» **BRIEF**: Transcribe word for word the lines below from the line with "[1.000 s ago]" through the line with "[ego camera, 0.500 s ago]", ends included.

» **AVAILABLE DATA**:
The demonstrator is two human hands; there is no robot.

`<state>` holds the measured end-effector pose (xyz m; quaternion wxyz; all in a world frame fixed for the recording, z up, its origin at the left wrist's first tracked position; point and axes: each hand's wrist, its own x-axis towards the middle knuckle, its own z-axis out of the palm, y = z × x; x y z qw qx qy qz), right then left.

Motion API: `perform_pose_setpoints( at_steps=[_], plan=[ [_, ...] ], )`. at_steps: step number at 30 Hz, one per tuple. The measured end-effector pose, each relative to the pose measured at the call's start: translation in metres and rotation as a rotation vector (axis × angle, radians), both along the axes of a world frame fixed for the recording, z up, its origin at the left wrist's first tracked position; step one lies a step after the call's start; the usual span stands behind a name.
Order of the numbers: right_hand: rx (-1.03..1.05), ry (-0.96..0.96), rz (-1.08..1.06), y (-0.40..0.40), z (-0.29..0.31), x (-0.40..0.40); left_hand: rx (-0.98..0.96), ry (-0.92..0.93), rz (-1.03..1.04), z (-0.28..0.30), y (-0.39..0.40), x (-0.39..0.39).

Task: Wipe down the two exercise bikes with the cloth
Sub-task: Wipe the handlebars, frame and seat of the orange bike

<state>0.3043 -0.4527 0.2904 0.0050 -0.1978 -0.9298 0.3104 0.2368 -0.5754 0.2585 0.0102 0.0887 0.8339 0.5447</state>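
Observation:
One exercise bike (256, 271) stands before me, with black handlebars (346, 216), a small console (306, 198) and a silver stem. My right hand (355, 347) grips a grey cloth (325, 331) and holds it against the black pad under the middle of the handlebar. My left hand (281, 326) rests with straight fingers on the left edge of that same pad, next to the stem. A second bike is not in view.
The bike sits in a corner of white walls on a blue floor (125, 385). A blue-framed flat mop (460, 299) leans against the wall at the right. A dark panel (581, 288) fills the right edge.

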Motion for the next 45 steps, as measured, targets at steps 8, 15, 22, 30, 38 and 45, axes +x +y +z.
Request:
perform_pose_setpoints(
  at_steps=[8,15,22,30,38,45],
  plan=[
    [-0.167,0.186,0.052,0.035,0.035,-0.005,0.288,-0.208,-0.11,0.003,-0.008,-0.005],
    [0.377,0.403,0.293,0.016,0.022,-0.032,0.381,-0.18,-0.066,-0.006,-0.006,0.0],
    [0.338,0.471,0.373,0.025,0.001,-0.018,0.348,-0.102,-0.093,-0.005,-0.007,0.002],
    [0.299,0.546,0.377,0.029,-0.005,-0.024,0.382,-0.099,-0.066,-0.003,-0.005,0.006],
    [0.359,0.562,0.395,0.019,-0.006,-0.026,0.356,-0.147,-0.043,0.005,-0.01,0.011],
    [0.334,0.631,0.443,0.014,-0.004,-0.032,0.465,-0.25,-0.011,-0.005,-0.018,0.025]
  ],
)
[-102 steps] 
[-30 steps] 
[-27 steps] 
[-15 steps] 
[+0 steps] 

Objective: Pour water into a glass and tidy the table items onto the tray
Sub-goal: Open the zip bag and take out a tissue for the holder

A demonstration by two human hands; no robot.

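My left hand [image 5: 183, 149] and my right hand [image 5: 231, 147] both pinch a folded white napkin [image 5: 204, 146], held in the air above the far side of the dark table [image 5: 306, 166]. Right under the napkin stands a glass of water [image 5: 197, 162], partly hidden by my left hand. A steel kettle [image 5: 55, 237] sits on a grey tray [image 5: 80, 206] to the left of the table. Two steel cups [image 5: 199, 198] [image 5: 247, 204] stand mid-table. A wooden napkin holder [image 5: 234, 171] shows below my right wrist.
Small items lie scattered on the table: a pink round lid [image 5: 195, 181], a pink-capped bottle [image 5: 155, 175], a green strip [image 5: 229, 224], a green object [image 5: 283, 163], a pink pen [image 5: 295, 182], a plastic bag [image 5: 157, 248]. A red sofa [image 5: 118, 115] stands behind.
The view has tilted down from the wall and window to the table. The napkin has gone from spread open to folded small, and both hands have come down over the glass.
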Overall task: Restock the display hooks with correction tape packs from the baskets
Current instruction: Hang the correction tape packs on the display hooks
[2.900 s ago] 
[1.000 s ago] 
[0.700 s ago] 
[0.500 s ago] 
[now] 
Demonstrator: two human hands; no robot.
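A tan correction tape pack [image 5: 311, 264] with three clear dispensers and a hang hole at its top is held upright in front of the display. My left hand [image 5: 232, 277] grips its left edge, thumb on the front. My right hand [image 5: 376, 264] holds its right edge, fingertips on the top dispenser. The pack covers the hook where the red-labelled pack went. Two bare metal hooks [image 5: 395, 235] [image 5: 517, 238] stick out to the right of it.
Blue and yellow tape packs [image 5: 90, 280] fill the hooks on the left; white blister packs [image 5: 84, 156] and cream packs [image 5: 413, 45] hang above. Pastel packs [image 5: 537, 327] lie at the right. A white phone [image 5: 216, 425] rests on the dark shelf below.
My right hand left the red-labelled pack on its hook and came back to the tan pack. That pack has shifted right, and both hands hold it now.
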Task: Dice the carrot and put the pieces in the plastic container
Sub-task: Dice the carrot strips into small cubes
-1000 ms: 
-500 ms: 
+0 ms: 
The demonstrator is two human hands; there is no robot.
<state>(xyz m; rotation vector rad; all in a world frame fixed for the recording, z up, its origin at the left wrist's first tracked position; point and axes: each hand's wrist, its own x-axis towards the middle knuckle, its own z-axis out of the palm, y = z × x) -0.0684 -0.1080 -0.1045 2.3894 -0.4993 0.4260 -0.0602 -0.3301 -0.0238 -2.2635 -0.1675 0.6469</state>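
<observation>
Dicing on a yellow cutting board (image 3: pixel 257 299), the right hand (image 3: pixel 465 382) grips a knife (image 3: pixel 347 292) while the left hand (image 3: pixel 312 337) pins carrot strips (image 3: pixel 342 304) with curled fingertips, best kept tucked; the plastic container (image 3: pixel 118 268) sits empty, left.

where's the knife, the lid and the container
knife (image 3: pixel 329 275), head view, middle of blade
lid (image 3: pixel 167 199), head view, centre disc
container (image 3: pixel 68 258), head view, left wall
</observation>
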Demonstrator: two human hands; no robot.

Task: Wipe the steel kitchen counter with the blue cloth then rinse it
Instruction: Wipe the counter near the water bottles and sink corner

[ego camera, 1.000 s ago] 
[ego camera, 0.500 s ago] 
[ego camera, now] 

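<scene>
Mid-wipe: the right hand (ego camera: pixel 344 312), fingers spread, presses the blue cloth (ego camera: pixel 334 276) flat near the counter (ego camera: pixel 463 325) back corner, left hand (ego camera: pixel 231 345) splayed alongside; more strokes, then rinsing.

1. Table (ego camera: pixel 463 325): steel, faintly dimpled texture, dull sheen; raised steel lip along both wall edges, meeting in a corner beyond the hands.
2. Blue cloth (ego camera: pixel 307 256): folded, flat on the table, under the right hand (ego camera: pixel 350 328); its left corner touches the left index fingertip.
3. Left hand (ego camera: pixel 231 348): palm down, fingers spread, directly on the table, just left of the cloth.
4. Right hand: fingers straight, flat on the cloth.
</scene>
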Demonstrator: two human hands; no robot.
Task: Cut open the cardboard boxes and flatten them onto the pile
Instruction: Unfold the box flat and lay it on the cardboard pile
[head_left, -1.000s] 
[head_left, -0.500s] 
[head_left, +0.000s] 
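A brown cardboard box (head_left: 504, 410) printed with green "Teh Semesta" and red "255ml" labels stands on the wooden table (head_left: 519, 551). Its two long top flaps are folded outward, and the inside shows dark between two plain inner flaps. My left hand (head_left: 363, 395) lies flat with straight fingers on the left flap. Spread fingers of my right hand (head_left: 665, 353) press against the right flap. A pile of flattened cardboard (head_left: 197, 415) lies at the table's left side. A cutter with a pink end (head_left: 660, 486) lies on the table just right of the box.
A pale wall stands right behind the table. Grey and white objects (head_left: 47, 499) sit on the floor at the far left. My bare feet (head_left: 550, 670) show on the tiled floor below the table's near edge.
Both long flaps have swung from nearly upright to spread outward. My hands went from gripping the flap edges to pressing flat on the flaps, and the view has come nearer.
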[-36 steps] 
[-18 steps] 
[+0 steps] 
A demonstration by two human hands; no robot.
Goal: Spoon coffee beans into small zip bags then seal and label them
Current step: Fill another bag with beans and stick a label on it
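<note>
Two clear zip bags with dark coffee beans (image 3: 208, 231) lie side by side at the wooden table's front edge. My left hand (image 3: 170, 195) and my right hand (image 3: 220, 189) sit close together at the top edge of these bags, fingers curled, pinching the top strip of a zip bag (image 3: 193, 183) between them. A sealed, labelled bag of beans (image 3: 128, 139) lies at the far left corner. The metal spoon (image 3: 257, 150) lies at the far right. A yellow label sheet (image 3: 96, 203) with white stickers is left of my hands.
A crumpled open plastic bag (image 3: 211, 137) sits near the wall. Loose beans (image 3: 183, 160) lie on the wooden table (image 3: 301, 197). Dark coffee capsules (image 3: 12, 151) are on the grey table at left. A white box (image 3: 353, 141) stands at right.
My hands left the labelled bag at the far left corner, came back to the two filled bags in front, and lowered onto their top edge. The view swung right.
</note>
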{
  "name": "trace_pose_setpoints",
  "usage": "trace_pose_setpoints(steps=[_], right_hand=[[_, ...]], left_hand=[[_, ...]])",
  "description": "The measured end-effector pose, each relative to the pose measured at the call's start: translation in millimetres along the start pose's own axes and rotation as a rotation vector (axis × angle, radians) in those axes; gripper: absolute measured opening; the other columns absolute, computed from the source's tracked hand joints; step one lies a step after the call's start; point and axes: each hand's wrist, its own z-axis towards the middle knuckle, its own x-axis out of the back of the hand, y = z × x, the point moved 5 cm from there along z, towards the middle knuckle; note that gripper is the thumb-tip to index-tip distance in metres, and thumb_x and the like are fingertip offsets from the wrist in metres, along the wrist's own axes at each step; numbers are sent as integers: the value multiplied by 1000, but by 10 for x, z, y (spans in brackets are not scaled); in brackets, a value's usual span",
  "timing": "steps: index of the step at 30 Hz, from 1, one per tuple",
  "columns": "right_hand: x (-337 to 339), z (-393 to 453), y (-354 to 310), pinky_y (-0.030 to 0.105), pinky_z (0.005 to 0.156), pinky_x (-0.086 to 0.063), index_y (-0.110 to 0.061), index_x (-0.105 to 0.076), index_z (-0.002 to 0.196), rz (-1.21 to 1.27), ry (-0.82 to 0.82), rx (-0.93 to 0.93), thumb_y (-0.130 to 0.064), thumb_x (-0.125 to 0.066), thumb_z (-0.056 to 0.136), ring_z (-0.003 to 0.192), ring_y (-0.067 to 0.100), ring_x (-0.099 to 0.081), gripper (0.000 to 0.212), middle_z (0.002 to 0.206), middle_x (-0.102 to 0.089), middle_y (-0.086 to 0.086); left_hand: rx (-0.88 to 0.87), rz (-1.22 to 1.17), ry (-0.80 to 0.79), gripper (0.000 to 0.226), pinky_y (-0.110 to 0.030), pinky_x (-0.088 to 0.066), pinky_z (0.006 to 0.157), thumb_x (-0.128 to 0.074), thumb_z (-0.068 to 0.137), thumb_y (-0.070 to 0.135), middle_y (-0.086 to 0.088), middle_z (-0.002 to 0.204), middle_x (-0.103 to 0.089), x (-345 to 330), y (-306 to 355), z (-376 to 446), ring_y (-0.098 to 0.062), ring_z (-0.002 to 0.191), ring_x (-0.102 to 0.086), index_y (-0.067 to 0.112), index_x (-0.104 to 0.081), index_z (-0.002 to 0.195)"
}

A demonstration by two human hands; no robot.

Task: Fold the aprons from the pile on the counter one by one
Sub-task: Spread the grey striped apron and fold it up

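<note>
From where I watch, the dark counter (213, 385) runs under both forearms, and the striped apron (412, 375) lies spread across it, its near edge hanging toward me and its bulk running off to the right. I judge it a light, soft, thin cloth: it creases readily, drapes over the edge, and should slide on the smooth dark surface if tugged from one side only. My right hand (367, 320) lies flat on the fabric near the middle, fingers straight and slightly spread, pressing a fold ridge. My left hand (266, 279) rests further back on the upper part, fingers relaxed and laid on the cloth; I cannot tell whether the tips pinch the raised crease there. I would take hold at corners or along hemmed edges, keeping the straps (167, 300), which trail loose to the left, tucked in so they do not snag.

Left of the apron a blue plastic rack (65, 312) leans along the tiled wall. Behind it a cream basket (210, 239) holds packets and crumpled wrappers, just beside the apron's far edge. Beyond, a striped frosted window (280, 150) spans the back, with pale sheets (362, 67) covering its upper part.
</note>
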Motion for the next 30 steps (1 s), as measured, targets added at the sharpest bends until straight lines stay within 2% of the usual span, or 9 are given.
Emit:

» **SOLVED PROBLEM**:
[1.000 s ago] 
[0.700 s ago] 
[0.500 s ago] 
[now] 
Demonstrator: two human hands; no robot.
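A tan correction tape pack [image 5: 311, 264] with three clear dispensers and a hang hole at its top is held upright in front of the display. My left hand [image 5: 232, 277] grips its left edge, thumb on the front. My right hand [image 5: 376, 264] holds its right edge, fingertips on the top dispenser. The pack covers the hook where the red-labelled pack went. Two bare metal hooks [image 5: 395, 235] [image 5: 517, 238] stick out to the right of it.
Blue and yellow tape packs [image 5: 90, 280] fill the hooks on the left; white blister packs [image 5: 84, 156] and cream packs [image 5: 413, 45] hang above. Pastel packs [image 5: 537, 327] lie at the right. A white phone [image 5: 216, 425] rests on the dark shelf below.
My right hand left the red-labelled pack on its hook and came back to the tan pack. That pack has shifted right, and both hands hold it now.
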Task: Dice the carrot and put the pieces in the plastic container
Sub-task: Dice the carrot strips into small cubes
-1000 ms: 
-500 ms: 
+0 ms: 
The demonstrator is two human hands; there is no robot.
<state>(xyz m; rotation vector rad; all in a world frame fixed for the recording, z up, its origin at the left wrist's first tracked position; point and axes: each hand's wrist, its own x-axis towards the middle knuckle, its own z-axis out of the palm, y = z × x) -0.0684 -0.1080 -0.1045 2.3894 -0.4993 0.4260 -0.0602 -0.3301 -0.0238 -2.2635 -0.1675 0.6469</state>
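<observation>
Dicing on a yellow cutting board (image 3: pixel 257 299), the right hand (image 3: pixel 465 382) grips a knife (image 3: pixel 347 292) while the left hand (image 3: pixel 312 337) pins carrot strips (image 3: pixel 342 304) with curled fingertips, best kept tucked; the plastic container (image 3: pixel 118 268) sits empty, left.

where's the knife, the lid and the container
knife (image 3: pixel 329 275), head view, middle of blade
lid (image 3: pixel 167 199), head view, centre disc
container (image 3: pixel 68 258), head view, left wall
</observation>
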Demonstrator: two human hands; no robot.

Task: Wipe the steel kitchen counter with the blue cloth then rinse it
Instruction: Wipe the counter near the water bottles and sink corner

[ego camera, 1.000 s ago] 
[ego camera, 0.500 s ago] 

Nothing more belongs to this answer.